Americans were in the mood for systemic change. Then, on May 25, George Floyd, who had survived COVID‑19’s assault on his airway, asphyxiated under the crushing pressure of a police officer’s knee. The excruciating video of his killing circulated through communities that were still reeling from the deaths of Breonna Taylor and Ahmaud Arbery, and disproportionate casualties from COVID‑19. America’s simmering outrage came to a boil and spilled into its streets.

Defiant and largely cloaked in masks, protesters turned out in more than 2,000 cities and towns. Support for Black Lives Matter soared: For the first time since its founding in 2013, the movement had majority approval across racial groups. These protests were not about the pandemic, but individual protesters had been primed by months of shocking governmental missteps. Even people who might once have ignored evidence of police brutality recognized yet another broken institution. They could no longer look away.

It is hard to stare directly at the biggest problems of our age. Pandemics, climate change, the sixth extinction of wildlife, food and water shortages—their scope is planetary, and their stakes are overwhelming. We have no choice, though, but to grapple with them. It is now abundantly clear what happens when global disasters collide with historical negligence.

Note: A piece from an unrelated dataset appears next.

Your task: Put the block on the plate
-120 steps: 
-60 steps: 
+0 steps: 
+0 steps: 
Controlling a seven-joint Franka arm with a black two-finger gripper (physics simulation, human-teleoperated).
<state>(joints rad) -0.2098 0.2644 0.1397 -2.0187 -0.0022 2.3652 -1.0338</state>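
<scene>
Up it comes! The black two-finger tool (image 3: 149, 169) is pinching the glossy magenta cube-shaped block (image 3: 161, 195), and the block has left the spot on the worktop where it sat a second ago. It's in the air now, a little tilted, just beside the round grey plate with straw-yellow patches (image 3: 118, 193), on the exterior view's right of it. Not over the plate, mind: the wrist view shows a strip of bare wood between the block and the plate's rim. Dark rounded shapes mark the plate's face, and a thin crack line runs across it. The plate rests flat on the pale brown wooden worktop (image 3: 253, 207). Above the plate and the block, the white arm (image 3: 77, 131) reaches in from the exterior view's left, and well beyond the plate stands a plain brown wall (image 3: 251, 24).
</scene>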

COVID‑19 is an assault on America’s body, and a referendum on the ideas that animate its culture. Recovery is possible, but it demands radical introspection. America would be wise to help reverse the ruination of the natural world, a process that continues to shunt animal diseases into human bodies. It should strive to prevent sickness instead of profiting from it. It should build a health-care system that prizes resilience over brittle efficiency, and an information system that favors light over heat. It should rebuild its international alliances, its social safety net, and its trust in empiricism. It should address the health inequities that flow from its history. Not least, it should elect leaders with sound judgment, high character, and respect for science, logic, and reason.

The pandemic has been both tragedy and teacher. Its very etymology offers a clue about what is at stake in the greatest challenges of the future, and what is needed to address them. Pandemic. Pan and demos. All people.